> [TASK]: Repeat every record word for word and omit the images.

Collected data
........

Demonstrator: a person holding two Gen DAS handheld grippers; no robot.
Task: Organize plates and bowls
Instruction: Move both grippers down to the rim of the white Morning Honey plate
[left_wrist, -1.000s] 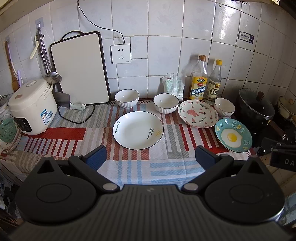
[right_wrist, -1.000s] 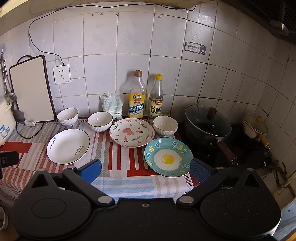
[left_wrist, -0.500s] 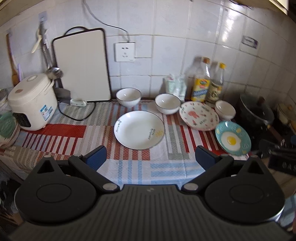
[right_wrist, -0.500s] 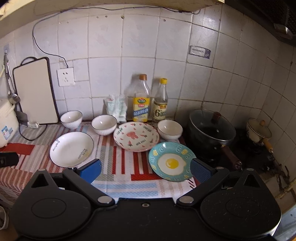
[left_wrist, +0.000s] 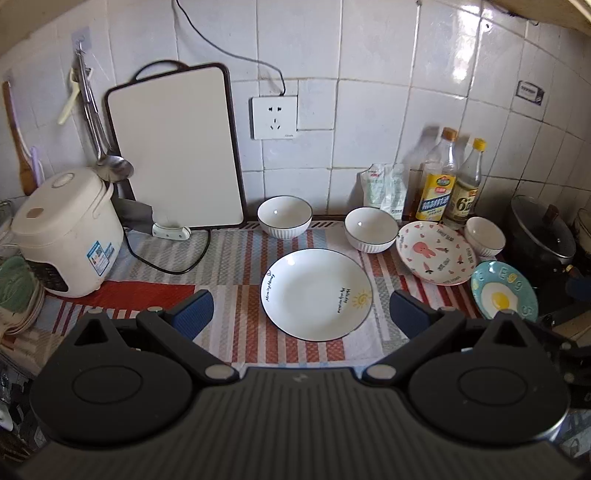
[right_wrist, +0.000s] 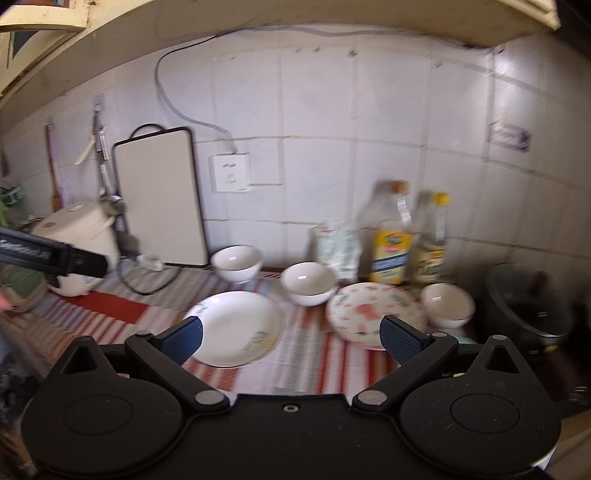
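Currently both the left gripper (left_wrist: 301, 310) and right gripper (right_wrist: 291, 338) hover spread and empty; a careless reach at the white plate (left_wrist: 316, 293) could knock the nearby bowl (left_wrist: 370, 229).

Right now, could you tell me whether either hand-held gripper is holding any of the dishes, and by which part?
Nothing is held. The left hand-held gripper and the right hand-held gripper are both open and empty, above the striped cloth.

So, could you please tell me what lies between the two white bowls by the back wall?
Nothing: in the left wrist view only bare striped cloth separates the left bowl from the middle bowl.
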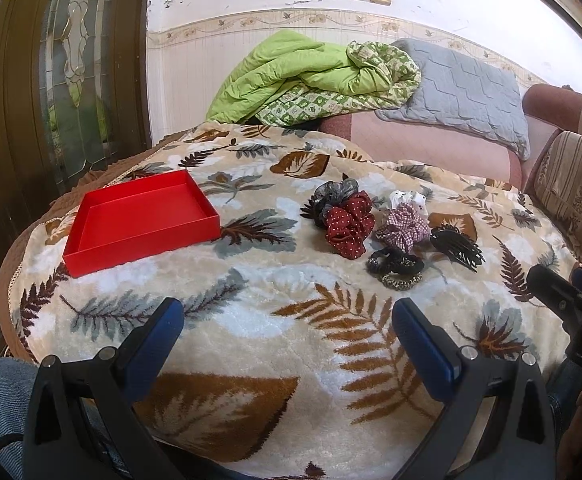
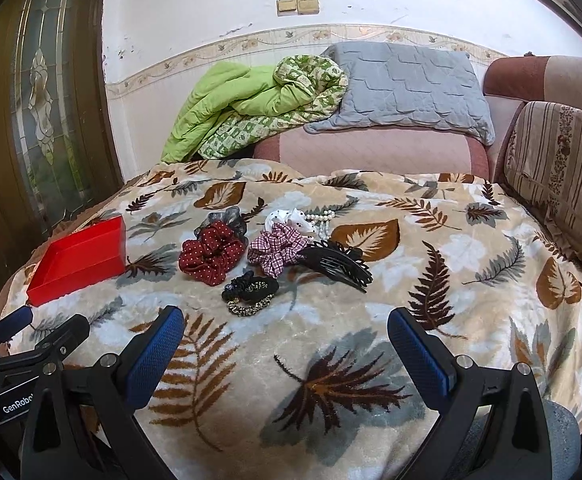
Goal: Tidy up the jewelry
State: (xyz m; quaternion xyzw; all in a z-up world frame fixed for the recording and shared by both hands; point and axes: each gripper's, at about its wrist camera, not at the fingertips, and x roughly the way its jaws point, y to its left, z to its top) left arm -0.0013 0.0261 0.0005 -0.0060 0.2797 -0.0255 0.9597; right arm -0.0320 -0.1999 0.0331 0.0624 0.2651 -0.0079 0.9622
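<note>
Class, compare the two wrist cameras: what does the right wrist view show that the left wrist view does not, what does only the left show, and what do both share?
Only the right wrist view shows the pearl strand behind the white scrunchie, and the open right gripper up close. Only the left wrist view shows the whole red tray and the open left gripper up close. Both show the red dotted scrunchie, plaid scrunchie, black comb clip and leaf blanket.

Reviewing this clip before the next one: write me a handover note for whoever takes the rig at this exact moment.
Left gripper: open, empty, above the blanket.
Right gripper: open, empty, facing the pile.
Red box: left side of the blanket, nothing inside.
Pile to its right: red dotted scrunchie, plaid scrunchie, black hair comb, small hair ties, pearl strand, grey mesh scrunchie.
Done: nothing yet.
Left: presumably move every piece into the box.
</note>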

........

> [TASK RESULT]:
Demonstrator: a person holding two Gen DAS handheld grippers; no robot.
Task: Organize plates and bowls
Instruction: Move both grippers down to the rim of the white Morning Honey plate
[left_wrist, -1.000s] 
[right_wrist, -1.000s] 
[left_wrist, -0.500s] 
[right_wrist, -0.500s] 
[left_wrist, +0.000s] 
[right_wrist, +0.000s] 
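Currently both the left gripper (left_wrist: 301, 310) and right gripper (right_wrist: 291, 338) hover spread and empty; a careless reach at the white plate (left_wrist: 316, 293) could knock the nearby bowl (left_wrist: 370, 229).

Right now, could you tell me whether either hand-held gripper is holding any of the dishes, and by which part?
Nothing is held. The left hand-held gripper and the right hand-held gripper are both open and empty, above the striped cloth.

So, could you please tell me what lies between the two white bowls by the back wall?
Nothing: in the left wrist view only bare striped cloth separates the left bowl from the middle bowl.
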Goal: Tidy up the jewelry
State: (xyz m; quaternion xyzw; all in a z-up world frame fixed for the recording and shared by both hands; point and axes: each gripper's, at about its wrist camera, not at the fingertips, and x roughly the way its jaws point, y to its left, z to its top) left arm -0.0013 0.0261 0.0005 -0.0060 0.2797 -0.0255 0.9597; right arm -0.0320 -0.1999 0.0331 0.0624 0.2651 -0.0079 0.9622
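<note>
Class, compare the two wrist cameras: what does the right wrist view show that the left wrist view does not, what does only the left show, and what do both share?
Only the right wrist view shows the pearl strand behind the white scrunchie, and the open right gripper up close. Only the left wrist view shows the whole red tray and the open left gripper up close. Both show the red dotted scrunchie, plaid scrunchie, black comb clip and leaf blanket.

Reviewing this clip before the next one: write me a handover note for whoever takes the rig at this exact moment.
Left gripper: open, empty, above the blanket.
Right gripper: open, empty, facing the pile.
Red box: left side of the blanket, nothing inside.
Pile to its right: red dotted scrunchie, plaid scrunchie, black hair comb, small hair ties, pearl strand, grey mesh scrunchie.
Done: nothing yet.
Left: presumably move every piece into the box.
</note>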

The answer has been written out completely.